— Source data —
******

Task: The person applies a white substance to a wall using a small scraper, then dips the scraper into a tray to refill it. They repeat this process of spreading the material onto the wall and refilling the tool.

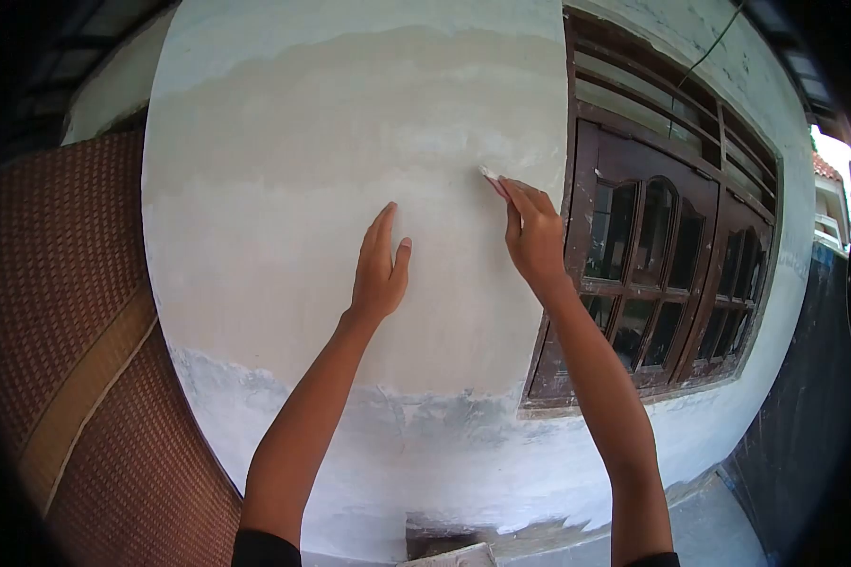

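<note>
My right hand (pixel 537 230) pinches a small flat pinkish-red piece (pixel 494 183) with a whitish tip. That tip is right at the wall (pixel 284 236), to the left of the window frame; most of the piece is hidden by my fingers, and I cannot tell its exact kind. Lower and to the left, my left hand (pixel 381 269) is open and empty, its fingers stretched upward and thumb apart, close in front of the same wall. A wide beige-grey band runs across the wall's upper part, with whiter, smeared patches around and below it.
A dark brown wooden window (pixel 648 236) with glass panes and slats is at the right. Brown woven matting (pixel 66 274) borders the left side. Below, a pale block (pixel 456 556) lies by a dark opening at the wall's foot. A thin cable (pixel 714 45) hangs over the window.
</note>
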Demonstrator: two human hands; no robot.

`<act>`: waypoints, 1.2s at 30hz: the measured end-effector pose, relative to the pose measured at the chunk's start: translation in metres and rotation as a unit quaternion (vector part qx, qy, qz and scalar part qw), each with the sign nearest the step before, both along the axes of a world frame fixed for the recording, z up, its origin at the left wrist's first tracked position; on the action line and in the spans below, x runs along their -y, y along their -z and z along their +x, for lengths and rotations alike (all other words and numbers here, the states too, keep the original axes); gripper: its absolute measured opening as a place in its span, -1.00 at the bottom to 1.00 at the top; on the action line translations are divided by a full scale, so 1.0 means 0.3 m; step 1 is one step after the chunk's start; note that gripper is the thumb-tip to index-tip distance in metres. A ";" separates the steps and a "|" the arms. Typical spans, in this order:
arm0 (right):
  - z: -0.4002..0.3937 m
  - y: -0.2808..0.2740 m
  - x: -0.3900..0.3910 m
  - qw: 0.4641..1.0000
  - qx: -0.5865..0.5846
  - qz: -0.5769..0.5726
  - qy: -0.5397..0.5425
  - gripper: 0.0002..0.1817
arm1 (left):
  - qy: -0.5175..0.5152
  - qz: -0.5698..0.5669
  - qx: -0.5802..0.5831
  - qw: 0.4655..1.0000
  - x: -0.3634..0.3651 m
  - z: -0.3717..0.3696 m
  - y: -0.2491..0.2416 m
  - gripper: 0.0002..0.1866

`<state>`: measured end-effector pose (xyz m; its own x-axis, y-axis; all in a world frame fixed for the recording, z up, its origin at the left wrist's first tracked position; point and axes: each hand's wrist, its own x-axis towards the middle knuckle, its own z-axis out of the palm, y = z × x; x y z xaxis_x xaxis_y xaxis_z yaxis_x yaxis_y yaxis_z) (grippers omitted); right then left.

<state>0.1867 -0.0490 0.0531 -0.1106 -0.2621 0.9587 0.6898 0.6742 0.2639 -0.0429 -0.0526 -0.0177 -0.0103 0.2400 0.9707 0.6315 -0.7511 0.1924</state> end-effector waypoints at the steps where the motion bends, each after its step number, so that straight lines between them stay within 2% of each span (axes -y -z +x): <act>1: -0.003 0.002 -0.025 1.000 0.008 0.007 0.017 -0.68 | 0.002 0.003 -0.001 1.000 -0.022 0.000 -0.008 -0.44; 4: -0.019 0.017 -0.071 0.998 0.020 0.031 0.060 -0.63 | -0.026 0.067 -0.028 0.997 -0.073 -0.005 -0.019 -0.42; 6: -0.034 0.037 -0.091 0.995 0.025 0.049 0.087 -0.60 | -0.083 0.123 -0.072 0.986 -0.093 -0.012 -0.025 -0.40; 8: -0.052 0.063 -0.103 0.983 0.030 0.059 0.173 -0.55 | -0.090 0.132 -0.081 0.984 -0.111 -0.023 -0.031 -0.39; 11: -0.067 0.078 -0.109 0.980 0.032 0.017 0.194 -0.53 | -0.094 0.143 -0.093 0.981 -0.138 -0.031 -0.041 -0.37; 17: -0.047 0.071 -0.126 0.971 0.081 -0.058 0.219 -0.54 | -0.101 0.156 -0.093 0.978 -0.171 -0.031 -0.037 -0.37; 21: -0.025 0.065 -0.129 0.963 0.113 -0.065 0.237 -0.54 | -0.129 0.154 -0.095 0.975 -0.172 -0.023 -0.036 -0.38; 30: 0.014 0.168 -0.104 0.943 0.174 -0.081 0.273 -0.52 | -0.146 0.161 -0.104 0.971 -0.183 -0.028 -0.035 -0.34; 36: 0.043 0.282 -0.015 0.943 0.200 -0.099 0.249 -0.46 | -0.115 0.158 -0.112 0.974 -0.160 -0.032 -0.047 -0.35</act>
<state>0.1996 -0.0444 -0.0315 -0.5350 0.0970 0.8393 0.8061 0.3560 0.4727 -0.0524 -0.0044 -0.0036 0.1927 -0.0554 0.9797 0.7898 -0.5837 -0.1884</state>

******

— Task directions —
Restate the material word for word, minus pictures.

— Answer below —
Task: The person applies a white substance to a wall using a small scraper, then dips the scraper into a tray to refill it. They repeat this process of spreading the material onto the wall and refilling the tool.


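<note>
My right hand (pixel 537 230) pinches a small flat pinkish-red piece (pixel 494 183) with a whitish tip. That tip is right at the wall (pixel 284 236), to the left of the window frame; most of the piece is hidden by my fingers, and I cannot tell its exact kind. Lower and to the left, my left hand (pixel 381 269) is open and empty, its fingers stretched upward and thumb apart, close in front of the same wall. A wide beige-grey band runs across the wall's upper part, with whiter, smeared patches around and below it.
A dark brown wooden window (pixel 648 236) with glass panes and slats is at the right. Brown woven matting (pixel 66 274) borders the left side. Below, a pale block (pixel 456 556) lies by a dark opening at the wall's foot. A thin cable (pixel 714 45) hangs over the window.
</note>
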Demonstrator: two human hands; no robot.

`<act>`: waypoints, 1.2s at 30hz: the measured end-effector pose, relative to the pose measured at the chunk's start: translation in metres and rotation as a unit quaternion (vector part qx, qy, qz and scalar part qw), each with the sign nearest the step before, both along the axes of a world frame fixed for the recording, z up, its origin at the left wrist's first tracked position; on the action line and in the spans below, x runs along their -y, y along their -z and z along their +x, for lengths and rotations alike (all other words and numbers here, the states too, keep the original axes); gripper: its absolute measured opening as a place in its span, -1.00 at the bottom to 1.00 at the top; on the action line translations are divided by a full scale, so 1.0 means 0.3 m; step 1 is one step after the chunk's start; note that gripper is the thumb-tip to index-tip distance in metres. A ";" separates the steps and a "|" the arms. Typical spans, in this order:
arm0 (right):
  - z: -0.4002..0.3937 m
  - y: -0.2808..0.2740 m
  - x: -0.3900..0.3910 m
  - qw: 0.4641..1.0000
  - qx: -0.5865..0.5846
  - qz: -0.5769..0.5726
  - qy: -0.5397..0.5425
  - gripper: 0.0002..0.1817
arm1 (left):
  - qy: -0.5175..0.5152
  - qz: -0.5698..0.5669
  - qx: -0.5802..0.5831
  - qw: 0.4655..1.0000
  - x: -0.3634..0.3651 m
  - z: -0.3717..0.3696 m
  - y: -0.2491..0.2416 m
  - gripper: 0.0002..0.1866

`<state>`: measured end-effector pose (xyz m; its own x-axis, y-axis; all in a world frame fixed for the recording, z up, its origin at the left wrist's first tracked position; point and axes: each hand's wrist, its own x-axis towards the middle knuckle, its own z-axis out of the palm, y = z × x; x y z xaxis_x xaxis_y xaxis_z yaxis_x yaxis_y yaxis_z) (grippers omitted); right then left.

<state>0.1867 -0.0490 0.0531 -0.1106 -0.2621 0.9587 0.6898 0.6742 0.2639 -0.0429 -0.0526 -0.0177 -0.0103 0.2400 0.9707 0.6315 -0.7511 0.1924</state> end-effector waypoints at the steps where the motion bends, each after its step number, so that straight lines between them stay within 2% of each span (axes -y -z +x): <act>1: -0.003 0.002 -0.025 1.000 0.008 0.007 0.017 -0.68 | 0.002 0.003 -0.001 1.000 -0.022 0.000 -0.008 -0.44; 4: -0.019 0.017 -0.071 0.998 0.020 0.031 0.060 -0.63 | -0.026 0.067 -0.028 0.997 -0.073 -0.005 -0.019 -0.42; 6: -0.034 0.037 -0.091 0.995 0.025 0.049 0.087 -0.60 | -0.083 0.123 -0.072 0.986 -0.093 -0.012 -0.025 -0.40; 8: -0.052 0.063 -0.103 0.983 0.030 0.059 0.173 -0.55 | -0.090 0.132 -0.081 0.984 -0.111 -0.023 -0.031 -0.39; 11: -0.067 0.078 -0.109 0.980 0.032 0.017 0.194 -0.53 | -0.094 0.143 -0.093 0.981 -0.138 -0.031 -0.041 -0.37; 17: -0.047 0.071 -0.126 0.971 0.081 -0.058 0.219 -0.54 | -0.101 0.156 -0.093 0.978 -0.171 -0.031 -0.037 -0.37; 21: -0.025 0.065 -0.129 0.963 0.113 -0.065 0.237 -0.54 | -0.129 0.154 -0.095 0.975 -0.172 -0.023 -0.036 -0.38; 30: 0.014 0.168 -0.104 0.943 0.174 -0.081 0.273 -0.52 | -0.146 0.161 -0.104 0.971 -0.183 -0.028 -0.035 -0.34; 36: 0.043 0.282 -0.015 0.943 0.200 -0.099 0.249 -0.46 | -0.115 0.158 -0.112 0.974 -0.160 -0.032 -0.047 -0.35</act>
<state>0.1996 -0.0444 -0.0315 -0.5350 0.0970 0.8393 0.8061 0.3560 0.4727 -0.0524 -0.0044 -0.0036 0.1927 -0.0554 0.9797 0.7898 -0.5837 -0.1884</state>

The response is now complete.